Capitalizing on the poverty-stricken conditions, the mining companies, with their promise of a crust of bread and a smidgen of butter to spread on top, hired a work force of Native people to do their dirty work. Men were sent into inadequately ventilated mines, exposed to 100 to 1,000 times the dosage of radon gas now thought to be acceptable, ate their lunches in the shadow of radioactive waste piles and drank it down with radioactive tainted water. Told that what they did was safe, while the industry moguls had evidence to the contrary, these people slowly but assuredly began to suffer and die in outstanding number.
The author of the article mentioned the Three Mile Island scare, but neglected to mention the Rio Puerco incident in July of 1979. At 5 a.m. on July 16 a dam owned by the United Nuclear Corp. developed a crack and spewed 1,100 gallons of uranium "tailings" (the waste from mining) and radioactive water into the Puerco River, the primary water source of the people of this high desert location. By 8 a.m. radioactivity levels were monitored in Gallup, NM, 50 miles away, and were found to contain 7,000 times the allowable standard for drinking water. The livestock population of this area drank from this source and soon began giving birth to deformed offspring, began dying in huge numbers. Meager warnings were issued, but numbers of Navajo people at the time did not read English, nor did they have electricity to power televisions and radios. As such, their contamination was assured. And, as can be deduced, this land and this water will never be the same.

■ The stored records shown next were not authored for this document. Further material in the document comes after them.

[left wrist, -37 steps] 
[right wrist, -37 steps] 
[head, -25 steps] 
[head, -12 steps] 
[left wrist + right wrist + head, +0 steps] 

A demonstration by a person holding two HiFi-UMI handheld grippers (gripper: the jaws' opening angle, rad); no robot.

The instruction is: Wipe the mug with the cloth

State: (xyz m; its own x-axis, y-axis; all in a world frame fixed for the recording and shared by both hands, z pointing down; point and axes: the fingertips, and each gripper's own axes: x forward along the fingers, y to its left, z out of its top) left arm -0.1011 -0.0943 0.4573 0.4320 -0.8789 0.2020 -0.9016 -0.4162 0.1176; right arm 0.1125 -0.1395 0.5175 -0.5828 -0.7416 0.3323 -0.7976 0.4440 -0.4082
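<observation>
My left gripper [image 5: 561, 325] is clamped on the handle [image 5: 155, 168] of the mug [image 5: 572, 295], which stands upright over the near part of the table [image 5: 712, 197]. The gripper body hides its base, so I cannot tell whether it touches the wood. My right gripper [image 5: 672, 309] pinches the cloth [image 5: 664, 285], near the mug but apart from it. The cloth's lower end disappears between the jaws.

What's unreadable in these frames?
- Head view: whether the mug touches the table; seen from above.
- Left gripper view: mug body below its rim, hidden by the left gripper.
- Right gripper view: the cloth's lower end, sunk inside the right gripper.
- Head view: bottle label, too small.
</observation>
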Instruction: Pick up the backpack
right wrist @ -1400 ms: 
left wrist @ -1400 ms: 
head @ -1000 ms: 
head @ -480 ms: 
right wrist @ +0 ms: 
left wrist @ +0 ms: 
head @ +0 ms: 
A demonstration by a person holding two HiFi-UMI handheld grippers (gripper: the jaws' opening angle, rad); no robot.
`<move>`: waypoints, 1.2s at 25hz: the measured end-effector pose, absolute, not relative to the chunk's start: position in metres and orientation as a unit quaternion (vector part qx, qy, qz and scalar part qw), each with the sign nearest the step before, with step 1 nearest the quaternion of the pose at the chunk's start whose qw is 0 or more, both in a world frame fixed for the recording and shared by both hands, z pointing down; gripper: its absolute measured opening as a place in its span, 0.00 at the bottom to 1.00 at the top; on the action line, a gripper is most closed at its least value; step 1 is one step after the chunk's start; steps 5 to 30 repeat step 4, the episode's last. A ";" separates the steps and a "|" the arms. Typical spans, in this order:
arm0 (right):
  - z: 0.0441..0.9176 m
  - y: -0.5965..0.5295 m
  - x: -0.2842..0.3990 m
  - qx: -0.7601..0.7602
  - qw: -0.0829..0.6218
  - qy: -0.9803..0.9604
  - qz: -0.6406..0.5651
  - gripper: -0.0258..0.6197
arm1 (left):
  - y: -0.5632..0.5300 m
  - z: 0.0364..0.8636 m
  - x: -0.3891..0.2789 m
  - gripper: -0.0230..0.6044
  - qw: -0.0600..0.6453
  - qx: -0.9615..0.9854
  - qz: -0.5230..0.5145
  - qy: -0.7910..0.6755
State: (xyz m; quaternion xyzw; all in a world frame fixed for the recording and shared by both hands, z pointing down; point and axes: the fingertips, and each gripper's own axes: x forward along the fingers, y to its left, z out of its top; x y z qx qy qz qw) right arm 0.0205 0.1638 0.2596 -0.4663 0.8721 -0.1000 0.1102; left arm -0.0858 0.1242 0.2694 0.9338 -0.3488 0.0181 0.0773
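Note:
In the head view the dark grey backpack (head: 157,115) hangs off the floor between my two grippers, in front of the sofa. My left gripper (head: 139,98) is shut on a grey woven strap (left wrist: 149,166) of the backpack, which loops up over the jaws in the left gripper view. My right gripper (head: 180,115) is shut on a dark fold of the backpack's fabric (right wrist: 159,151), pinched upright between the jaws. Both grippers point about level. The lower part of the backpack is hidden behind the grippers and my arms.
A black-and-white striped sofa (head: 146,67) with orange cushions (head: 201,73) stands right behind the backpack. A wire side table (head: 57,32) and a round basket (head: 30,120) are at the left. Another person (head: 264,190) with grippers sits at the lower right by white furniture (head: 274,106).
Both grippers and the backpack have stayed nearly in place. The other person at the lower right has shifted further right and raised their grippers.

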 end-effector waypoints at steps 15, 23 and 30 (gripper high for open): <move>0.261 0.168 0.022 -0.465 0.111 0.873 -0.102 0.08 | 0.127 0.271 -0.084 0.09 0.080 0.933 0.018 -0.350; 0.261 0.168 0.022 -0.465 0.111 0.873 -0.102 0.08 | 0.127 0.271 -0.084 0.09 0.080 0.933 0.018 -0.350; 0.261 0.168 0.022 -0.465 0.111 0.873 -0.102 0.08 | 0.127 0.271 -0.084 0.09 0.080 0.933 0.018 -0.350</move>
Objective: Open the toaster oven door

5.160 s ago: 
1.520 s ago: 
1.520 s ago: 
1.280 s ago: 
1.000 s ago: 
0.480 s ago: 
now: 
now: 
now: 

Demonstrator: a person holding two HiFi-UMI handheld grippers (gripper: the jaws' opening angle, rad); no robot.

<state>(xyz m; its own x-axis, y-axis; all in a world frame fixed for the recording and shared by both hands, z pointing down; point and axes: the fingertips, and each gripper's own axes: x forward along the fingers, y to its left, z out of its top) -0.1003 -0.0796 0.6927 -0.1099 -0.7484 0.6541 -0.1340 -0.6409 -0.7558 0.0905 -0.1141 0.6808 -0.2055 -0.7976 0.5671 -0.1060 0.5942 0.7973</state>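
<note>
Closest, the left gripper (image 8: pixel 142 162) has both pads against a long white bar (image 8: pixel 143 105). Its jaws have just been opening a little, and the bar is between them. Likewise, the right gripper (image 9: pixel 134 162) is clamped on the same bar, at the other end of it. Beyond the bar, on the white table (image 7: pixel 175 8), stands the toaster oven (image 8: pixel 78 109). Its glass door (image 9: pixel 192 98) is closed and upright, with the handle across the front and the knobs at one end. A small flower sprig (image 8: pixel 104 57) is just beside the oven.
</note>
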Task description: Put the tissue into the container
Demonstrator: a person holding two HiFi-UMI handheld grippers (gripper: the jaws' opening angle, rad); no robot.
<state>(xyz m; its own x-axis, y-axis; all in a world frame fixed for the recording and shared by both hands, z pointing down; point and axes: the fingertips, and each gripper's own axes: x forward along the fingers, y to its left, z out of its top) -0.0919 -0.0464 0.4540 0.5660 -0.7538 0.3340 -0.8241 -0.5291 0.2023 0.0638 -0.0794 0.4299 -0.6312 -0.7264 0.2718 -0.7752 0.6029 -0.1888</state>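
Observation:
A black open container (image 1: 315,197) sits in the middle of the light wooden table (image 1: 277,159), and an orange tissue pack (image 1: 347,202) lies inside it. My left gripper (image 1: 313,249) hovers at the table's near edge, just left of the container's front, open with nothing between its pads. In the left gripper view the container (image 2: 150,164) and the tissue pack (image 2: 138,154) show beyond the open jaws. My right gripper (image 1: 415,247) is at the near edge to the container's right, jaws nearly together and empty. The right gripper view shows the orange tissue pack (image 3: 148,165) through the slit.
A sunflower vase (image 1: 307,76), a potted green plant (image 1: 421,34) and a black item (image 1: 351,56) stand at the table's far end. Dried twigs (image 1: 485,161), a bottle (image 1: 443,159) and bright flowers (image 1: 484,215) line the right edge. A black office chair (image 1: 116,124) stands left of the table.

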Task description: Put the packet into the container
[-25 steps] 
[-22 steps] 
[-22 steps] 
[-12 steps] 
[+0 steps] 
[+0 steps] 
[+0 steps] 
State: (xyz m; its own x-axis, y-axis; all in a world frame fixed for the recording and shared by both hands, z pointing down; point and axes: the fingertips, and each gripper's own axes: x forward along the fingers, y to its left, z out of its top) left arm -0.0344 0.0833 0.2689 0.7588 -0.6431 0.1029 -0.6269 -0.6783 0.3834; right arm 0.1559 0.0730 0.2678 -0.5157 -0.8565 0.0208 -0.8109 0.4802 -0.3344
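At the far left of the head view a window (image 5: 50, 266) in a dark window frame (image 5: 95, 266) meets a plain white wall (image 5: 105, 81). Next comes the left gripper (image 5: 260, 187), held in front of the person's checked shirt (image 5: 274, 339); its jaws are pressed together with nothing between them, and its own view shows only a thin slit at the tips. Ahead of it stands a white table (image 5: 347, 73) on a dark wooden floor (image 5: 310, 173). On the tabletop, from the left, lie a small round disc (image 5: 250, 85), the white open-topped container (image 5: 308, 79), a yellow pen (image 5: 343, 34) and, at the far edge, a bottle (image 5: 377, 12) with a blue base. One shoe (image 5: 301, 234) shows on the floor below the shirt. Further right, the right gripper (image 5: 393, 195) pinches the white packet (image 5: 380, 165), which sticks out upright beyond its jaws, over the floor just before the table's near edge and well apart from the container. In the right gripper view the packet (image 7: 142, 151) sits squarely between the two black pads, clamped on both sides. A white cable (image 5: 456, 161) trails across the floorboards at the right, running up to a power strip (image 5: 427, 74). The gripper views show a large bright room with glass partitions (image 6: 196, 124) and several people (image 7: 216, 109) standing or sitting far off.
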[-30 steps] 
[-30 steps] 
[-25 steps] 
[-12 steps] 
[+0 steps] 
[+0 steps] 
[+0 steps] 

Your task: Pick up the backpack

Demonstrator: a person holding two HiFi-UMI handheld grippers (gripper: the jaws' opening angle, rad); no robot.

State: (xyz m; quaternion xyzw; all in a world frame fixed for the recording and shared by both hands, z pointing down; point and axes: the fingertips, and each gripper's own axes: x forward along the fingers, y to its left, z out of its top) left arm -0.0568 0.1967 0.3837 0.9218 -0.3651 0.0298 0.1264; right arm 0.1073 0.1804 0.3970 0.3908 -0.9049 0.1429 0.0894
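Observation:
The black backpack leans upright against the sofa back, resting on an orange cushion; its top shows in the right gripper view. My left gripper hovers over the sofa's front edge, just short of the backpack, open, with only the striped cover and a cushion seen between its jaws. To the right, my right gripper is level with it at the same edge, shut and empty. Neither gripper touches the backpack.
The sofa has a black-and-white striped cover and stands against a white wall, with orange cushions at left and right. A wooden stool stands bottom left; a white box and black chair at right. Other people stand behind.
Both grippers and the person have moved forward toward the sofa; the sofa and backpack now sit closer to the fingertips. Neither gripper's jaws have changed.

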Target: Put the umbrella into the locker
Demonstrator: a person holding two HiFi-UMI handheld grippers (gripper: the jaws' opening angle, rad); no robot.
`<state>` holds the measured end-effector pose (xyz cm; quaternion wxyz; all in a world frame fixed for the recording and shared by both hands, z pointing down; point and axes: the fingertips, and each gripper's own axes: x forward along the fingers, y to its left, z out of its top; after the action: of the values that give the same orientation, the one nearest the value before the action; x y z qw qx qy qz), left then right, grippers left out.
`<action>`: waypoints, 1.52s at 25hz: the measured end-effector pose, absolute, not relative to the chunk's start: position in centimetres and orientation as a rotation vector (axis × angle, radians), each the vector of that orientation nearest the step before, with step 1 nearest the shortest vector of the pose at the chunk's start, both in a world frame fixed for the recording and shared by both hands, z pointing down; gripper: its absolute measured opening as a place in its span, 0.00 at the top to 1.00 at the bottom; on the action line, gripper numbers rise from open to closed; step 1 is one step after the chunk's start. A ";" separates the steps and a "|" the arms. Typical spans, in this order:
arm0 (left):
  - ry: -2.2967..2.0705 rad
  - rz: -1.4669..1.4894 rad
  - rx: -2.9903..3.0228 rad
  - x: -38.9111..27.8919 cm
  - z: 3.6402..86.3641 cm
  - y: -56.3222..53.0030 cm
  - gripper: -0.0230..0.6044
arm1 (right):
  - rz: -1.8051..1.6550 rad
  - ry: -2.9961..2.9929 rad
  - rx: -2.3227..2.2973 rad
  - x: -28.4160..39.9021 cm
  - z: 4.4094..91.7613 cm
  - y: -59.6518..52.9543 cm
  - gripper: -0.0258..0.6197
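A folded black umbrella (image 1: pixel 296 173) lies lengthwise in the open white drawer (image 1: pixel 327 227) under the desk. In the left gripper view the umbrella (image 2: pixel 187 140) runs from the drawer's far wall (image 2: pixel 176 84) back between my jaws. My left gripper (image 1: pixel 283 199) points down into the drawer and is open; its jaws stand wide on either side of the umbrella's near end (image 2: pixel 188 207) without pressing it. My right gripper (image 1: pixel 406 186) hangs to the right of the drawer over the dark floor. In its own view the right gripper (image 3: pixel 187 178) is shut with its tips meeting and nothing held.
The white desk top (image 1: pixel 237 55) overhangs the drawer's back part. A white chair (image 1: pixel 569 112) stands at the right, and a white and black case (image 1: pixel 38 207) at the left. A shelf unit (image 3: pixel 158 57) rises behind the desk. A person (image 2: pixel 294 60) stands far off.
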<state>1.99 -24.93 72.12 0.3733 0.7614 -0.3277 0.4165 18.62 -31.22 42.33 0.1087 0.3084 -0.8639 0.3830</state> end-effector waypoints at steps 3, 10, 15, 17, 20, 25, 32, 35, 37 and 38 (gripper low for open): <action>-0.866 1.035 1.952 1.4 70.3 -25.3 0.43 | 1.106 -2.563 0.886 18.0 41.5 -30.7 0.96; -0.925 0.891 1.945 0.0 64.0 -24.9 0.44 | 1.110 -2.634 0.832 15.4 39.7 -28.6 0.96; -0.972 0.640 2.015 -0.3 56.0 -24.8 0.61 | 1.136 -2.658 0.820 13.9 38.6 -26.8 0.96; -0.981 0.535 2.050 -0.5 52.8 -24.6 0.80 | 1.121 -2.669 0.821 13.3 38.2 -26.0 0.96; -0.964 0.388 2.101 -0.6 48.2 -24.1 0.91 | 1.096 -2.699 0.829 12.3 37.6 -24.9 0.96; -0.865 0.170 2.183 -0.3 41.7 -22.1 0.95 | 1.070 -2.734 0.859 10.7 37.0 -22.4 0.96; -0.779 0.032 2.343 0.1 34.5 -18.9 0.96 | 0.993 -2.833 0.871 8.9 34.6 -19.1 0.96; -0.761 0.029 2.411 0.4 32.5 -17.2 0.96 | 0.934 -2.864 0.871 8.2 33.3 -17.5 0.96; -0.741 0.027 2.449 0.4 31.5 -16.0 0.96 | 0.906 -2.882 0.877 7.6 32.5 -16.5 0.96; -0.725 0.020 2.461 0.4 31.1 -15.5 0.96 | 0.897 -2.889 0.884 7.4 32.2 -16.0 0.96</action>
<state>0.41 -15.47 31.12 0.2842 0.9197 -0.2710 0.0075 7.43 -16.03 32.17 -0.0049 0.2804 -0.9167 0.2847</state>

The radioactivity from such a disaster takes thousands of years to dissipate. The media at the time were lax in covering the story, though it was the largest nuclear accident in the history of the United States. In addition to this travesty, large mountains of tailing blows through Navajo lands, settling on towns and villages, settling on water sources. There has been extensive documentation of the extreme dangers of this radioactive dust as it relates to the incidence of cancer. The statistics of lung cancer alone in the Navajo people are staggering. Currently it is estimated that 75 to 80 percent of our uranium resources are located on Native American lands. Who will mine this uranium and what will happen to the poisons that result from this mining? And while the author mentioned the questionable safety of the proposed Yucca mountain site as a repository for nuclear waste, there was no mention of this mountain as a sacred site for the Native peoples of the area.
In case the author and your readers are not aware, the Native American culture is a land-based culture, holding great regard for a spiritual connection to the land and for the physical connection to the bounty the land has to offer. The U.S. government has continually and systematically stripped and strapped the resources of the Indigenous Tribes, relegating the people to the back burner, forgotten and left to burn. Will we continue in this vein, neglecting the fact that people's lives and way of life are at stake? With other options to choose from for our energy needs, specifically wind as a viable and clean energy option, there is no good reason to reintroduce new nuclear energy into the mix.